**Exercise data**
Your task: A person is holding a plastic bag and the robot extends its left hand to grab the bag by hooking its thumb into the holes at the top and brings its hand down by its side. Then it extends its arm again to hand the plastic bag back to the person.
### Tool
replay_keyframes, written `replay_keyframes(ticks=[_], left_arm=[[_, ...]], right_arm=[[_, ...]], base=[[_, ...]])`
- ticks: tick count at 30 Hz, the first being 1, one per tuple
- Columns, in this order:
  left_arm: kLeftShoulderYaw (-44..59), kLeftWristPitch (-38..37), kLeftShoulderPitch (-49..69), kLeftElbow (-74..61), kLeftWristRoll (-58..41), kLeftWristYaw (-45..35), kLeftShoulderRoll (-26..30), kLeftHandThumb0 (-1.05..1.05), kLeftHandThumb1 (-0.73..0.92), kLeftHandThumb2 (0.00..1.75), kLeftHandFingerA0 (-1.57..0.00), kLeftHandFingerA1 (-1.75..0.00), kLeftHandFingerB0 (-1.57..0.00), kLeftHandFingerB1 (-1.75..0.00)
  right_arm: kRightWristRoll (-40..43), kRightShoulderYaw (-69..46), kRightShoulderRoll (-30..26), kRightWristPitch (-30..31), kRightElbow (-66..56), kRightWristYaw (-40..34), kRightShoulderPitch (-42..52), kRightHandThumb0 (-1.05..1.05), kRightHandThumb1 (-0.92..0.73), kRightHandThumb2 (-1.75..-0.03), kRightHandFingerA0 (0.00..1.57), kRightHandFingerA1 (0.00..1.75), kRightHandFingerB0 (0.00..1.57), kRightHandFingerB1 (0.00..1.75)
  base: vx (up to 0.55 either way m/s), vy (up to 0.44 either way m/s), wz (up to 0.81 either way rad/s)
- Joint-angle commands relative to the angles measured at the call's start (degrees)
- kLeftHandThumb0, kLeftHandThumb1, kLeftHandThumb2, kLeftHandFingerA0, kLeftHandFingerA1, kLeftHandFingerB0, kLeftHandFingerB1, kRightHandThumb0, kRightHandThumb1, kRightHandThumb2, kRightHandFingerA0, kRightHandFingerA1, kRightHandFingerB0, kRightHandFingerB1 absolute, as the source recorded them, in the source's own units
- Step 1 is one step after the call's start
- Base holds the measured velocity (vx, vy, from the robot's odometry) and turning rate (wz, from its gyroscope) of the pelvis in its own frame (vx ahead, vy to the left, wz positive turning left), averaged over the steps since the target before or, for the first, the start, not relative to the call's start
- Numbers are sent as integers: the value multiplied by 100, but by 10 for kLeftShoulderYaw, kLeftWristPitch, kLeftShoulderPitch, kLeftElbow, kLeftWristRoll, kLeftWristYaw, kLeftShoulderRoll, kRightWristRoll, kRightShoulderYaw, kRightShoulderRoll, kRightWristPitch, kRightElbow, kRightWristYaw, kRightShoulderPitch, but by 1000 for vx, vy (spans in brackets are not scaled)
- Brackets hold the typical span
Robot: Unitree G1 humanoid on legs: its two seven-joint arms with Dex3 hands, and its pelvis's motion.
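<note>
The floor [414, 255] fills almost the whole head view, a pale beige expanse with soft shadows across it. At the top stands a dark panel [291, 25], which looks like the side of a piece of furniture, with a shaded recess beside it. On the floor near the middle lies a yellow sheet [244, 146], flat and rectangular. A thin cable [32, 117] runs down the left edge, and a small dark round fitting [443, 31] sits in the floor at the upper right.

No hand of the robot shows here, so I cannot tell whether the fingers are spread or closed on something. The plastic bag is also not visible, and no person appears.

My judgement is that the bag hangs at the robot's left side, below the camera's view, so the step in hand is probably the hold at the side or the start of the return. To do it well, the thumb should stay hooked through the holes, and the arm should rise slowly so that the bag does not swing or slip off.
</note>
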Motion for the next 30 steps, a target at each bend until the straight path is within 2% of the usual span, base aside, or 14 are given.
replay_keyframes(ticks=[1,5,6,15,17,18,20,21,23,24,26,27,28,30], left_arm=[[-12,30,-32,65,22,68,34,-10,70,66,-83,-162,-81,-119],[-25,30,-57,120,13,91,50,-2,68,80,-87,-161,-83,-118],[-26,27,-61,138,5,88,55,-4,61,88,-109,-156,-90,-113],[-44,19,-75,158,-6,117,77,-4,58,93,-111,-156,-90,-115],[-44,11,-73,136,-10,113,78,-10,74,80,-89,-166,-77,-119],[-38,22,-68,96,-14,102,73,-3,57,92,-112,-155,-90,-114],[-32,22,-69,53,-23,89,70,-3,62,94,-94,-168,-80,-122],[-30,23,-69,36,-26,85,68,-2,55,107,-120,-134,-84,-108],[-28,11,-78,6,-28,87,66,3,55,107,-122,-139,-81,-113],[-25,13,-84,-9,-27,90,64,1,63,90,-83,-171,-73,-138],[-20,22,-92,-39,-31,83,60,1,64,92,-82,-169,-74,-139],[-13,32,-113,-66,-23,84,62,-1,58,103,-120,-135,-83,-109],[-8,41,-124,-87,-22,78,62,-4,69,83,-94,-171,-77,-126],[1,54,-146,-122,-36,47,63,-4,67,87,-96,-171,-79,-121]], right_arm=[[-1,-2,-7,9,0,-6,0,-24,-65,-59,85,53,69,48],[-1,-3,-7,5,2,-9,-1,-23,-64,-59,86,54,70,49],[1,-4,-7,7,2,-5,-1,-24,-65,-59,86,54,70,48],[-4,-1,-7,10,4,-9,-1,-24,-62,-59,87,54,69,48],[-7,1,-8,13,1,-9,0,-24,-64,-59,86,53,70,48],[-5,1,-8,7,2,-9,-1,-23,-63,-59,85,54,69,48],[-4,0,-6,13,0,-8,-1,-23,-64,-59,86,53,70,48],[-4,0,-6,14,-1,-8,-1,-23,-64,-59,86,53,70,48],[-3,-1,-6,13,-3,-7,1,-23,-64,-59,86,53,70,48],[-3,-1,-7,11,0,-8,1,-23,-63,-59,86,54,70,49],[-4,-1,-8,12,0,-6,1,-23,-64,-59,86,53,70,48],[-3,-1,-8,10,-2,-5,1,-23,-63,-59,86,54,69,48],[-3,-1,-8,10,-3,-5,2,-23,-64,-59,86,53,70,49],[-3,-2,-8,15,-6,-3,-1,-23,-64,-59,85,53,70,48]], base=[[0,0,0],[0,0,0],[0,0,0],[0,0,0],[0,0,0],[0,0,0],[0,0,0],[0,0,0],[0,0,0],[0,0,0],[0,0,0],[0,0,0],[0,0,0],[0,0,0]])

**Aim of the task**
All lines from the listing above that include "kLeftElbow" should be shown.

**Solved exercise**
  left_arm: kLeftShoulderYaw (-44..59), kLeftWristPitch (-38..37), kLeftShoulderPitch (-49..69), kLeftElbow (-74..61), kLeftWristRoll (-58..41), kLeftWristYaw (-45..35), kLeftShoulderRoll (-26..30), kLeftHandThumb0 (-1.05..1.05), kLeftHandThumb1 (-0.73..0.92), kLeftHandThumb2 (0.00..1.75), kLeftHandFingerA0 (-1.57..0.00), kLeftHandFingerA1 (-1.75..0.00), kLeftHandFingerB0 (-1.57..0.00), kLeftHandFingerB1 (-1.75..0.00)
- Numbers are sent as integers: the value multiplied by 100, but by 10 for kLeftShoulderYaw, kLeftWristPitch, kLeftShoulderPitch, kLeftElbow, kLeftWristRoll, kLeftWristYaw, kLeftShoulderRoll, kRightWristRoll, kRightShoulderYaw, kRightShoulderRoll, kRightWristPitch, kRightElbow, kRightWristYaw, kRightShoulderPitch, but by 1000 for vx, vy (spans in brackets are not scaled)

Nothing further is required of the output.